The ensemble tackles works from the broad spectrum of contemporary composition, from traditionally notated fixed instrumentation works, to ones with graphic scores, text scores, and non-traditional or open instrumentation, from serial works to minimalist ones, from chance pieces, to rock influenced ones. Repertoire is drawn primarily from the last fifty years, with a particular focus on very recent works, and ones by American composers. Recent concerts have included works by George Crumb, Steve Reich, Morton Feldman, Christian Wolff, Anne LeBaron, Paul Lansky, Arvo Pärt, David Smooke, James Bohn, Shulamit Ran, Terry Riley, Alvin Lucier, Earle Brown, Karlheinz Stockhausen, David Lang, Martin Bresnick, Toru Takemitsu, Michael Daugherty, Justus Matthews, Frederic Rzewksi, James Tenney, John Cage, and many, many others.

Laptop Ensemble

Open to students across campus, the Bob Cole Conservatory Laptop Ensemble of CSULB is a collection of composer/performer/sound artists who explore and explode the boundaries between contemporary sound art, computer music and interactive technologies. The ensemble brings together performers, composers, and artists across disciplines in experimental sound practices and cross-disciplinary projects and concerts.

Laptop Ensemble
The Laptop Ensemble.

Recently, the Laptop Ensemble performed at the 2013 Spoleto Festival dei due Mondi, where it participated in the creation and multiple performances of a new theatre work, Voyage, at the Cantiere Oberdan performance space in Spoleto. It developed the piece with the Korean Singing Actors Group during a 10-day invited residency at LaMaMa Umbria in Italy. The Laptop Ensemble will be in Seoul, Korea in 2015 as part of an invited week-long residency and performances of the work there.

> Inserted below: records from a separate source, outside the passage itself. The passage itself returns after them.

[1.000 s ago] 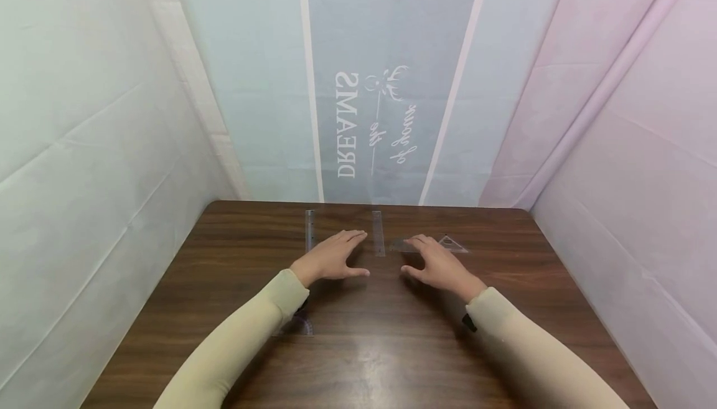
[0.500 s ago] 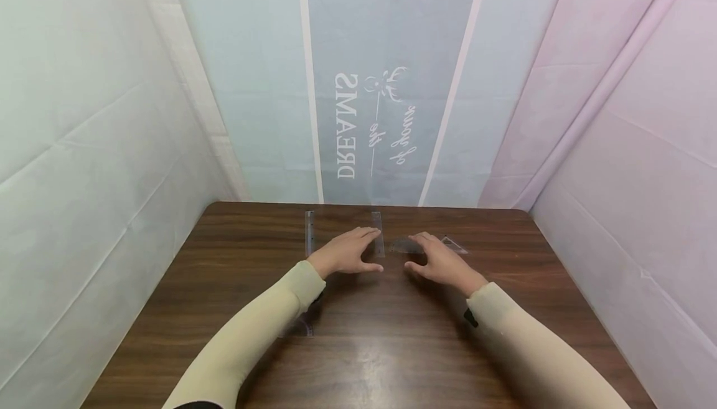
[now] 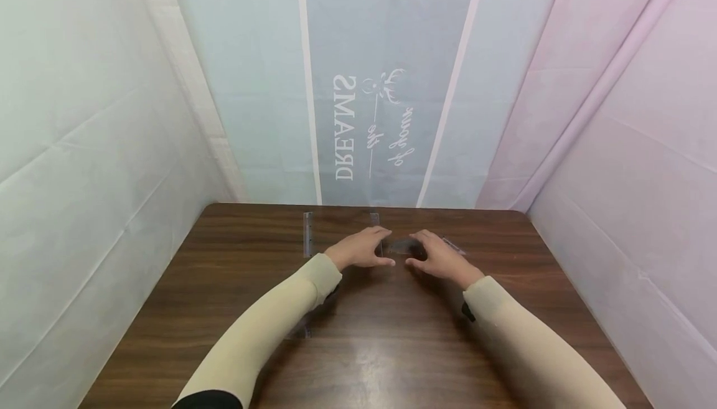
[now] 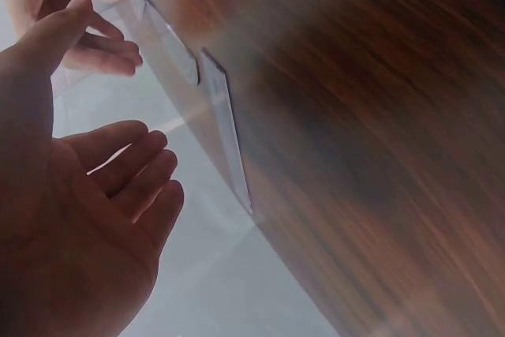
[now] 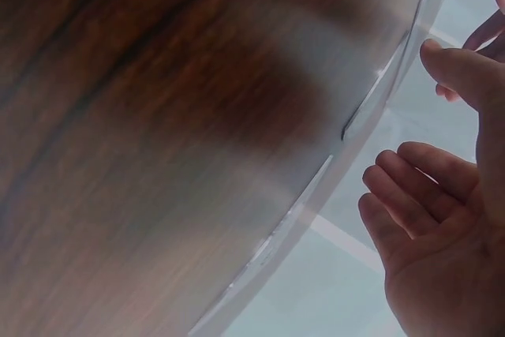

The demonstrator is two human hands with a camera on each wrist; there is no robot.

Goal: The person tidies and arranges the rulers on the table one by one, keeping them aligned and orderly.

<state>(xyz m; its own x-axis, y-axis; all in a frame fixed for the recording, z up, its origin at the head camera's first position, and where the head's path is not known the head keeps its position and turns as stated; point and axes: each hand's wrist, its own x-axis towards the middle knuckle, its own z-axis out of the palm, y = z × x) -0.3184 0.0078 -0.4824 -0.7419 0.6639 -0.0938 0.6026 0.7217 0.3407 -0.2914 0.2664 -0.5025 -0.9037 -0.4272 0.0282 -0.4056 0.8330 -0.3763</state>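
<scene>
My left hand [image 3: 363, 248] hovers over the middle clear ruler [image 3: 374, 217] and hides much of it. The fingers and thumb are spread apart with nothing between them. Opposite it, my right hand [image 3: 439, 258] is also open and bare, as its right wrist view shows. Between the two hands, a clear protractor [image 3: 402, 247] lies flat on the table, partly covered by the right fingers. Just beyond the right hand a clear set square [image 3: 455, 246] is partly hidden. Another clear ruler [image 3: 307, 235] lies to the left of the left hand.
A second clear protractor [image 3: 302, 333] lies nearer the body, mostly under the left forearm. The brown wooden table [image 3: 370, 353] ends at a hanging cloth [image 3: 370, 42] with mirrored lettering. Pale cloth walls [image 3: 84, 166] stand on both sides.
My left hand has moved right, from beside the middle ruler to over it, closing toward the right hand. The right hand has shifted only slightly. The tools stay put.
</scene>
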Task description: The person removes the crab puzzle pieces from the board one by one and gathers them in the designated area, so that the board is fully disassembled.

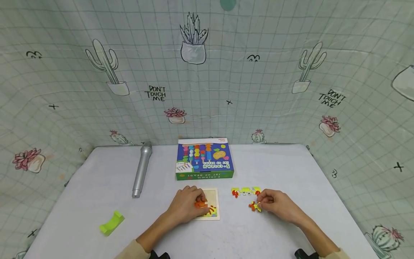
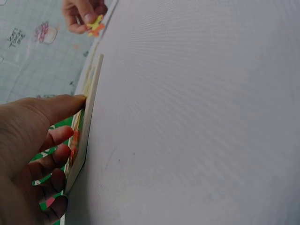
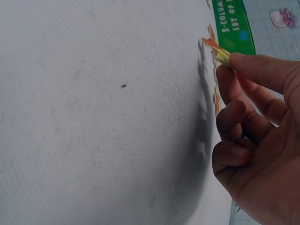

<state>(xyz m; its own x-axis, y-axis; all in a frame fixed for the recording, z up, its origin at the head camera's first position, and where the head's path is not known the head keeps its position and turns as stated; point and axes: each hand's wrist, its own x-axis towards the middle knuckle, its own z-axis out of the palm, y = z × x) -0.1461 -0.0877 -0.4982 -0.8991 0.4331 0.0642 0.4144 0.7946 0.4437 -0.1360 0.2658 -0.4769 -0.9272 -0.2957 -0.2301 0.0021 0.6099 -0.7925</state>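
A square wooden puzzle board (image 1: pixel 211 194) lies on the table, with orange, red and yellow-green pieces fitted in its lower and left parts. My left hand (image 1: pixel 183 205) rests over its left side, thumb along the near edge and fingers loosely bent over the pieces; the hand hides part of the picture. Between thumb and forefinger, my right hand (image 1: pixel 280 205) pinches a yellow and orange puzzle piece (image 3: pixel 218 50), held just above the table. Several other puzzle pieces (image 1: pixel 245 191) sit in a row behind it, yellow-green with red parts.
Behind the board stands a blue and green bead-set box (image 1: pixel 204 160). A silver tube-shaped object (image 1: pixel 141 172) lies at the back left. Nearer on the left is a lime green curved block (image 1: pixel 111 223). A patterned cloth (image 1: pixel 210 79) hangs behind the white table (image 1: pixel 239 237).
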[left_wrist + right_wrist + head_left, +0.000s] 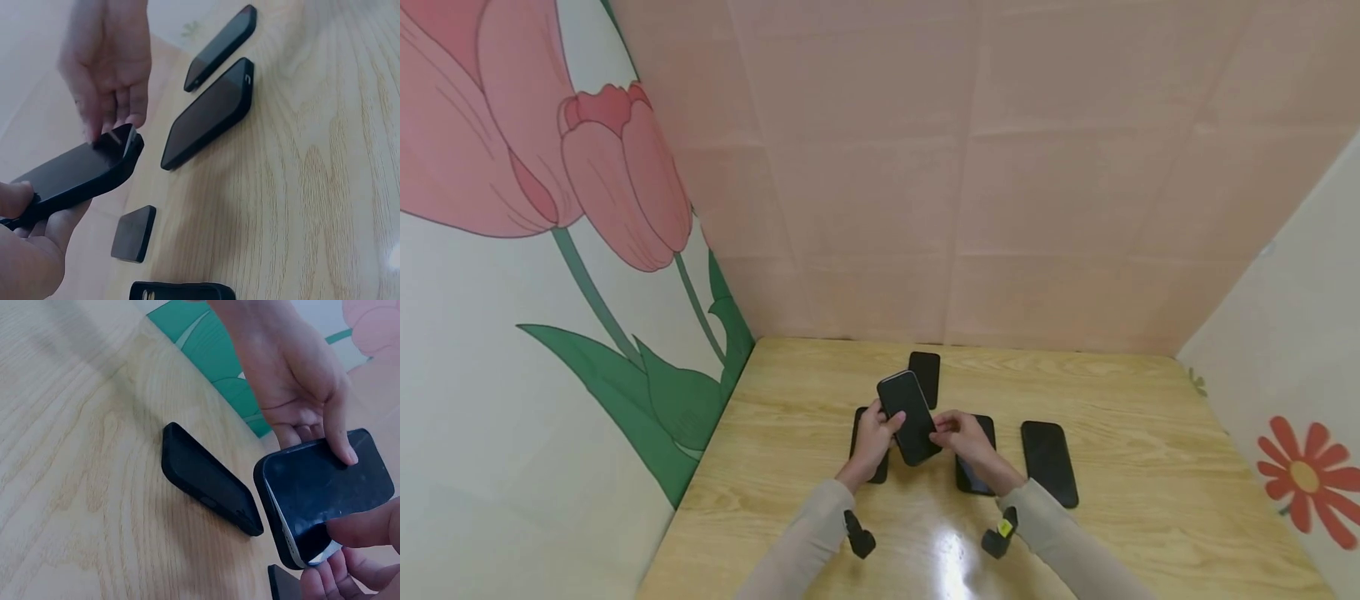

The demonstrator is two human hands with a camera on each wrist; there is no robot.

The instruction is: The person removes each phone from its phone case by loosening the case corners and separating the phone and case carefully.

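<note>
Over the table, my left hand [871, 439] holds a smartphone [910, 414] in a black case, with its thumb on the screen side and its fingers beneath. My right hand [967, 437] pinches the lower corner of that phone, as the right wrist view shows. There, a pale strip of the phone's edge shows along the end of the case, where the phone stands slightly out of it. On the table beside my left hand lies a hollow black phone case [209, 481], partly covered by that hand in the head view.
A dark flat phone [927, 375] lies at the back of the wooden table [775, 467]. Another phone [973, 477] is partly under my right hand, and one more black phone [1049, 463] lies further right. Walls with flower pictures stand left and right, a pink covering [865, 167] behind.
</note>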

The ensemble has also been featured in various webcasts and performance spaces for experimental sound artists throughout LA, such as LA Artstream’s "Ear Meal" for live performance and broadcast in 2014. It was also a featured ensemble in 2012 as part of the SoundWalk and MERGE Festivals in Long Beach, California and performed in the John Cage 100th birthday celebration concerts in Los Angeles with realizations of selections from the John Cage Songbooks I and II.

The ensemble has premiered over 20 compositions written especially for it by members of the group as well as other prominent composers and sound artists. These pieces run the gamut of works exclusively for laptops to pieces that incorporate live video, live acoustic instrumentalists performing alongside the ensemble, modular synthesizers, and "hyperoperas" that are fully staged.

The ensemble is directed by Dr. Martin Herman.